Whenever the word "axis" appears in a line of the data below, copy that line.

--- DATASET ---
──────────────────────────────

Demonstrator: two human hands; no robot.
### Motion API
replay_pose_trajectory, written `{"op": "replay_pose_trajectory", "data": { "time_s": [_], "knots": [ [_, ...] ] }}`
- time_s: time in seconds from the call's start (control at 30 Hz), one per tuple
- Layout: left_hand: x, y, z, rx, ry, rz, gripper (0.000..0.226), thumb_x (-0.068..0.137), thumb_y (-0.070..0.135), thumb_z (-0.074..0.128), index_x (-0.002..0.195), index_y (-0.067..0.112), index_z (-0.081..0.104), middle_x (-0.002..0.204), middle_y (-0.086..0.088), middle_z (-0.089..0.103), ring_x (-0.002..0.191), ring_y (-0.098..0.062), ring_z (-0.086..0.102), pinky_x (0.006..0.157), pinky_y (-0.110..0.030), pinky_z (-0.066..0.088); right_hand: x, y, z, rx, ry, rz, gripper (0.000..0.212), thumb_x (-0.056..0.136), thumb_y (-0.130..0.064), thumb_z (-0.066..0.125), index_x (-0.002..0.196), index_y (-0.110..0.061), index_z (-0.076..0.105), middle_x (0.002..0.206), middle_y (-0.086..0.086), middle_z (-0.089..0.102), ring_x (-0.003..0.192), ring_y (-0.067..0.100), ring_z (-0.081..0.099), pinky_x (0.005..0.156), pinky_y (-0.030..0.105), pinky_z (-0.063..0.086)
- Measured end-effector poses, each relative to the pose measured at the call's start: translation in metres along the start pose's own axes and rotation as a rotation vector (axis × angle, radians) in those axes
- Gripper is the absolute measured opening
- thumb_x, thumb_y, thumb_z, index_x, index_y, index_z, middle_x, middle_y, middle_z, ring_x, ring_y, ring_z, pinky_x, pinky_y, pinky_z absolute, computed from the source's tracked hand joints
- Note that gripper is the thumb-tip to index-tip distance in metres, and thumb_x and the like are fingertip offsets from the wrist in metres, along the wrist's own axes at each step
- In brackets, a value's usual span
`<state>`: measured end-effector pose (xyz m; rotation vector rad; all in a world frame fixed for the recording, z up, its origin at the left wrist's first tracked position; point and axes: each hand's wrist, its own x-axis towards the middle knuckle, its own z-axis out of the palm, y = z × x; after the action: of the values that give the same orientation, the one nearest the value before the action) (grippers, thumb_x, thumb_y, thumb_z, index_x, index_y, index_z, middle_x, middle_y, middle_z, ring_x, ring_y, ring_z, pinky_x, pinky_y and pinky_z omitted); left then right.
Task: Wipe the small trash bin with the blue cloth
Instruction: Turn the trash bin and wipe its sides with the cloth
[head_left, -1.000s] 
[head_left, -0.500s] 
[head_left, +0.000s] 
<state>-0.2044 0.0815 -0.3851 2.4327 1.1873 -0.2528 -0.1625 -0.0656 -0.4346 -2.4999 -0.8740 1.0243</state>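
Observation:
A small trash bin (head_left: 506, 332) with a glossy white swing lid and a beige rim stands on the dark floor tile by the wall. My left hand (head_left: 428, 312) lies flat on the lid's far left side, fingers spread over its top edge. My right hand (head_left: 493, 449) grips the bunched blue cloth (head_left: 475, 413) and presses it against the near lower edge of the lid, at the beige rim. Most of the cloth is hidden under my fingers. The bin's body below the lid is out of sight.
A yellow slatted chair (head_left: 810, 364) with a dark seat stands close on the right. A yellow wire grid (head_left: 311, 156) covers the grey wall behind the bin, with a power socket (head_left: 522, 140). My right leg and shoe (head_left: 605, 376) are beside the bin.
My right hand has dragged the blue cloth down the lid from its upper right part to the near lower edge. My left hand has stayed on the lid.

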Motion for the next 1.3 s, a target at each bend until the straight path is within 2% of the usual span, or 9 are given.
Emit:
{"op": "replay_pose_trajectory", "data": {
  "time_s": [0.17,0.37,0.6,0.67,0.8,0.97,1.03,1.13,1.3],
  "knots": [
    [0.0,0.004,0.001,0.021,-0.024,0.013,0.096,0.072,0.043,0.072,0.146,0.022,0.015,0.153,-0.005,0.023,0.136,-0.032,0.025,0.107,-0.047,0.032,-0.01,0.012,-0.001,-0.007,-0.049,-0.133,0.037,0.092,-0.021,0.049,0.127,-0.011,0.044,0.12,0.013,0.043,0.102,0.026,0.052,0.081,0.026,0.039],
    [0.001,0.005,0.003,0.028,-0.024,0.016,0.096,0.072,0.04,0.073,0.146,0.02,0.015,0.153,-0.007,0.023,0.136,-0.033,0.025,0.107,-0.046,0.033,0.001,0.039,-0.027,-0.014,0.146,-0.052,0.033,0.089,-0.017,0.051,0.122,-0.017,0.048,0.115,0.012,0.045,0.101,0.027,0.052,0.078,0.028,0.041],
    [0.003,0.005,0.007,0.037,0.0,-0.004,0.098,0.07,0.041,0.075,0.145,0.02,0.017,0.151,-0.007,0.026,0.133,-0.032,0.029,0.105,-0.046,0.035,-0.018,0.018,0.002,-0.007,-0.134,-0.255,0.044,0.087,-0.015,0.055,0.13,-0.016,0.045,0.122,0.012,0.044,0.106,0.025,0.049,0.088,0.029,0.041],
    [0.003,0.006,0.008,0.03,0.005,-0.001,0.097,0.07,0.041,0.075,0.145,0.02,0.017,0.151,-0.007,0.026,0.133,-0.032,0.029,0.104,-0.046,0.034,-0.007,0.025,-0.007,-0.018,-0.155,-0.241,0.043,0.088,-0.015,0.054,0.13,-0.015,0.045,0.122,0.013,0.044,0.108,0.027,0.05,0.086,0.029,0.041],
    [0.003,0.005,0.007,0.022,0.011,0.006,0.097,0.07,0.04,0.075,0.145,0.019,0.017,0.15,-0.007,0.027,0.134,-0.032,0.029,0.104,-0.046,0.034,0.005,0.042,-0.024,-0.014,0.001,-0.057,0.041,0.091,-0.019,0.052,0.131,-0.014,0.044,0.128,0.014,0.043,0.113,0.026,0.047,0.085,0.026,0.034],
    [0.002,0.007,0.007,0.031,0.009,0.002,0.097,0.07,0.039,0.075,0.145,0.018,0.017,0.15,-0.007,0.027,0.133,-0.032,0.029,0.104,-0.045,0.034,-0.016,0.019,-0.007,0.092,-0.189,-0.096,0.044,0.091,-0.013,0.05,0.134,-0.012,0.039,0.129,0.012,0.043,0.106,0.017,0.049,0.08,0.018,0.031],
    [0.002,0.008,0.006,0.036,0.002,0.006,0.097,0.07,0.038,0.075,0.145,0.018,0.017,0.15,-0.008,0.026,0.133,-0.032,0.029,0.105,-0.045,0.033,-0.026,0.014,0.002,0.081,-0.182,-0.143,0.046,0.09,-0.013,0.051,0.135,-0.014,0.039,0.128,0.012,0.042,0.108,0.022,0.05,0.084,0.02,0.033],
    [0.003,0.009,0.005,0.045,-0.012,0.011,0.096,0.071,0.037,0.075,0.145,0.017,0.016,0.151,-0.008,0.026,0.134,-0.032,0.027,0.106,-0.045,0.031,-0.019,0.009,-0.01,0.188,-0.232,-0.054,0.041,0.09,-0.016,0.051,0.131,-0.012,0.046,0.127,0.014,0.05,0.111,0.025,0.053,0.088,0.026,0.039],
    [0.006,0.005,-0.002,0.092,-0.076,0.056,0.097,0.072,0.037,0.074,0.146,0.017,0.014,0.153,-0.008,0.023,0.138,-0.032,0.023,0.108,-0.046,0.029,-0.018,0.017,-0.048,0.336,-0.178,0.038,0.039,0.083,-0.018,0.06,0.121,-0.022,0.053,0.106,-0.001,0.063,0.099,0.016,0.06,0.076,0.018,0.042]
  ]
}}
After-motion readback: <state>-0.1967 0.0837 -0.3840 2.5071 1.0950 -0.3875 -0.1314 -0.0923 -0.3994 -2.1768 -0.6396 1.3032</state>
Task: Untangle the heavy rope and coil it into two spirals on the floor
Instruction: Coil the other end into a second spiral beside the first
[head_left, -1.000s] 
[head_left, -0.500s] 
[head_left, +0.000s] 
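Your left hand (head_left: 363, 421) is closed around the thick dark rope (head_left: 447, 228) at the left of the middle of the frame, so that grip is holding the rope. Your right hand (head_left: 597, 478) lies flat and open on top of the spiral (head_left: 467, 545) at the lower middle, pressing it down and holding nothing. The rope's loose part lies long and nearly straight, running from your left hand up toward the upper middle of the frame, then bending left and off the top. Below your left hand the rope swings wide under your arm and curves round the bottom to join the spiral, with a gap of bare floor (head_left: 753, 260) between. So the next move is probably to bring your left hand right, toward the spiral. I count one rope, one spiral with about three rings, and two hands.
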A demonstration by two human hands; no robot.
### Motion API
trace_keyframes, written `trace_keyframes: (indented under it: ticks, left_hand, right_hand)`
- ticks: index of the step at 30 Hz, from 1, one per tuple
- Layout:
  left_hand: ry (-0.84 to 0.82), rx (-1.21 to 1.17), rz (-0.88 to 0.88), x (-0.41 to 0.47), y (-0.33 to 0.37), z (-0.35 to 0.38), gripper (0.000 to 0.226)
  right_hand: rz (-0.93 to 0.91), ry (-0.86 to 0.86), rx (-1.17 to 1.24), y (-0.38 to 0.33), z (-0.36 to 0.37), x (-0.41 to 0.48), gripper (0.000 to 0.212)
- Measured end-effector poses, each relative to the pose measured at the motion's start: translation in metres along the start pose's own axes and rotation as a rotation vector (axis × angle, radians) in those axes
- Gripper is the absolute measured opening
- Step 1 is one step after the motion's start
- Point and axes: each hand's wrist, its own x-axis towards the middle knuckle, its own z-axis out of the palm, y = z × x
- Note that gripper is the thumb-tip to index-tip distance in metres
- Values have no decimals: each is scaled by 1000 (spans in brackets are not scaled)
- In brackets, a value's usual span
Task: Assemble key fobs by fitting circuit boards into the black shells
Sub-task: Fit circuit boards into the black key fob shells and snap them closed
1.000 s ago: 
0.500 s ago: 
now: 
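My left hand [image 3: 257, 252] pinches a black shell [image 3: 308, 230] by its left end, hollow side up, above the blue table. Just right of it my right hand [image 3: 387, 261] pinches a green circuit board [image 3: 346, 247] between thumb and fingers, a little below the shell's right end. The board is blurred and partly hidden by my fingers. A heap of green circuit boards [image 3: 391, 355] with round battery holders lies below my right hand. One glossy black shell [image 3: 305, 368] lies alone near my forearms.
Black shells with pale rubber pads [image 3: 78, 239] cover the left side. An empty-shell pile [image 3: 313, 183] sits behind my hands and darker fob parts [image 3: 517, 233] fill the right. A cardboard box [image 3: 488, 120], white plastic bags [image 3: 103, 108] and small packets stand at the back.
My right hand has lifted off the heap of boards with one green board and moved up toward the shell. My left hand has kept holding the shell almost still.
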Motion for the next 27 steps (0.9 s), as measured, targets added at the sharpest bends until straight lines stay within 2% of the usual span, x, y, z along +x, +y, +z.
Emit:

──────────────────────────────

--- REPLY ---
- Measured end-effector poses, each relative to the pose measured at the call's start: translation in metres along the start pose's own axes and rotation as a rotation vector (axis × angle, radians) in those axes
`<state>`: measured end-effector pose (xyz m; rotation vector rad; all in a world frame fixed for the recording, z up, its origin at the left wrist's first tracked position; point and axes: each hand's wrist, its own x-axis towards the middle knuckle, its own z-axis out of the palm, y = z × x; after the action: of the values that give the same orientation, the one nearest the value before the action) (grippers, thumb_x, thumb_y, thumb_z, index_x, index_y, index_z, middle_x, middle_y, middle_z, ring_x, ring_y, ring_z, pinky_x, pinky_y and pinky_z omitted); left then right.
- Measured end-effector poses, each relative to the pose measured at the motion's start: translation in metres along the start pose's own axes and rotation as a rotation vector (axis × angle, radians) in those axes
- Point and axes: each hand's wrist, its own x-axis towards the middle knuckle, its own z-axis out of the palm, y = z × x

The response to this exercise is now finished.